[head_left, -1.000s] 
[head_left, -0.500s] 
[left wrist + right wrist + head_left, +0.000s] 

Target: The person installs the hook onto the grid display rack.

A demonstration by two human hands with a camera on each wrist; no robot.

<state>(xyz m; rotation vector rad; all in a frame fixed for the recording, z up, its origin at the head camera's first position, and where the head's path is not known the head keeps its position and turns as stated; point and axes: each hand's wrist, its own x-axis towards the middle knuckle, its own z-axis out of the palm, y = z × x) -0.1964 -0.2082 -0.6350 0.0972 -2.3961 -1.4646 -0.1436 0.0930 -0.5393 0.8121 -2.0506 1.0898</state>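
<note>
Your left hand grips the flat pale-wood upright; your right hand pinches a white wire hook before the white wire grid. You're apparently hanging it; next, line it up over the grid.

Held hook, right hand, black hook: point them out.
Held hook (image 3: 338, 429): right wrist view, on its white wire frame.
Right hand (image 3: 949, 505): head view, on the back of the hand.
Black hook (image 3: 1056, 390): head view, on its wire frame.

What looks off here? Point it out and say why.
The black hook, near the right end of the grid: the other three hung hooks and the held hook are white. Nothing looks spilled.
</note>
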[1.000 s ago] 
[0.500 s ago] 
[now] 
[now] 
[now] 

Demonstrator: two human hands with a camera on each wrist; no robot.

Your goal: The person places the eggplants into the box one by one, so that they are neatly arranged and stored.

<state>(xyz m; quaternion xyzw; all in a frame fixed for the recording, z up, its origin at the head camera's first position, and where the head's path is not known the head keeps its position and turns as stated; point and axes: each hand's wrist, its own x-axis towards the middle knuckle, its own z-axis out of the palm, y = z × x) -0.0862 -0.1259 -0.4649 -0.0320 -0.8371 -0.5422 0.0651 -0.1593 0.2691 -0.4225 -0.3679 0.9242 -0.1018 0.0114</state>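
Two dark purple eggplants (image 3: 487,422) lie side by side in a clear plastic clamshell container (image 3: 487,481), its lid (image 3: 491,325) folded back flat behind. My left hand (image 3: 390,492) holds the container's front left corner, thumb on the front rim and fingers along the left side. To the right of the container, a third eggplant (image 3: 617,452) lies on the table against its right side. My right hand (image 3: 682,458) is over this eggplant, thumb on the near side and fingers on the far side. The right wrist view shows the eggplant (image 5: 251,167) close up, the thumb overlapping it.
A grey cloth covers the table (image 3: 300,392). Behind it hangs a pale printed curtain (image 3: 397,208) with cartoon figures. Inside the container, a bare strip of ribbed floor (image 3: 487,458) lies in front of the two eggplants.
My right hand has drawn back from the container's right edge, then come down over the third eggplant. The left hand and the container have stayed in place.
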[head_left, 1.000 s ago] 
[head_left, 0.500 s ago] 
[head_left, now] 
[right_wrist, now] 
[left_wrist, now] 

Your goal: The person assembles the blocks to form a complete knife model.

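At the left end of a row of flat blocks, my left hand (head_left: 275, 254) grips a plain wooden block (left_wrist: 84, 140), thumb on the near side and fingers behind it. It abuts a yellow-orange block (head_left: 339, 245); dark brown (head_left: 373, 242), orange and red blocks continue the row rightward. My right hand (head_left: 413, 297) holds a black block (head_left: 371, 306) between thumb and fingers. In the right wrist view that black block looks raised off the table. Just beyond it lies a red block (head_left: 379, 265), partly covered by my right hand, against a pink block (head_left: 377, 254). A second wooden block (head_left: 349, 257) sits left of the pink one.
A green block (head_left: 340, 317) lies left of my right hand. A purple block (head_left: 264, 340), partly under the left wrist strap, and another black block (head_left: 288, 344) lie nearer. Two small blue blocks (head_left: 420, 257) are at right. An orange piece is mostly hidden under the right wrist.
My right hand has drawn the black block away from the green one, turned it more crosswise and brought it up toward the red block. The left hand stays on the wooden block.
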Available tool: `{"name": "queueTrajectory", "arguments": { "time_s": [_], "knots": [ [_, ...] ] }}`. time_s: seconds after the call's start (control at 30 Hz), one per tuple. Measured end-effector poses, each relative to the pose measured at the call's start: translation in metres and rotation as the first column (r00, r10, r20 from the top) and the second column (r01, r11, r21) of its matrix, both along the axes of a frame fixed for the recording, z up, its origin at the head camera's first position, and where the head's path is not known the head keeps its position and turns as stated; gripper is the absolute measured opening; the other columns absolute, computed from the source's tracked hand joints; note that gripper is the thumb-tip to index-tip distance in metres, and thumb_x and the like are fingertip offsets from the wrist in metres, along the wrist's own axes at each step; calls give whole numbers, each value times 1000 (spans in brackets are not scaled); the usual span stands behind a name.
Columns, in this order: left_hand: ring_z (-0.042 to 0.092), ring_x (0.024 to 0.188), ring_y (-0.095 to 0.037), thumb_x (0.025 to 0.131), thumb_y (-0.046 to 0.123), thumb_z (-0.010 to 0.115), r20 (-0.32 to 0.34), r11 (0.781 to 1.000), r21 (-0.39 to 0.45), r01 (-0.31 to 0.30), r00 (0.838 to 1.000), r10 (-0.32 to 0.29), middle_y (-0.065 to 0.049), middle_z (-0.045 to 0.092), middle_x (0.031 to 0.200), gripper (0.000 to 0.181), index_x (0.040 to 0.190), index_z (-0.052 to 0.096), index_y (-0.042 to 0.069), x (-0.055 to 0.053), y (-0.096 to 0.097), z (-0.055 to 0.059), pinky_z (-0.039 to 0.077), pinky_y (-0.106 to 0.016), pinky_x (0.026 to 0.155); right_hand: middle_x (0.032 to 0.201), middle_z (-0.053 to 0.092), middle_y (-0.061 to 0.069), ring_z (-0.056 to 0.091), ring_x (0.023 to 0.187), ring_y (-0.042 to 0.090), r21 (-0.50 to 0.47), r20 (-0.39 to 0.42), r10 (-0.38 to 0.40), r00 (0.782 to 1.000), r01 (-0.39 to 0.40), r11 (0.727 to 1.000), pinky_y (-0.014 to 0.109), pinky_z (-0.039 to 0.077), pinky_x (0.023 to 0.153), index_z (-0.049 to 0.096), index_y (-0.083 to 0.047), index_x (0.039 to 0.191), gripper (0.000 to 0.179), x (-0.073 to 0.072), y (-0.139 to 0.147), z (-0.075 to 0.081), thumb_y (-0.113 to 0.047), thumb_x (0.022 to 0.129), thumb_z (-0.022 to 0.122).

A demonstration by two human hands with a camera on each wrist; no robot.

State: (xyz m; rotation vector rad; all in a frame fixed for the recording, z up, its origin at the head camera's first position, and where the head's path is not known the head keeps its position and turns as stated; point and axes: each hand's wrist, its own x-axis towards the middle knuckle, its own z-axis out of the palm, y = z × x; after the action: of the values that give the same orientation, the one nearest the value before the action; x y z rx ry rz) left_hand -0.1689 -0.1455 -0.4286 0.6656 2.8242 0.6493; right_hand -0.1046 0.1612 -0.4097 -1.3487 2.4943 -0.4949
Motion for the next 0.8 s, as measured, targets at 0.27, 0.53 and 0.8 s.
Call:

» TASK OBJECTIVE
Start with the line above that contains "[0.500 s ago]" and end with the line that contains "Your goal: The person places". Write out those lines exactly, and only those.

» SOLUTION TO THIS TASK
[0.500 s ago] 
[now] 
[now] 
[now] 

Demonstrator: two human hands with a camera on each wrist; no robot.

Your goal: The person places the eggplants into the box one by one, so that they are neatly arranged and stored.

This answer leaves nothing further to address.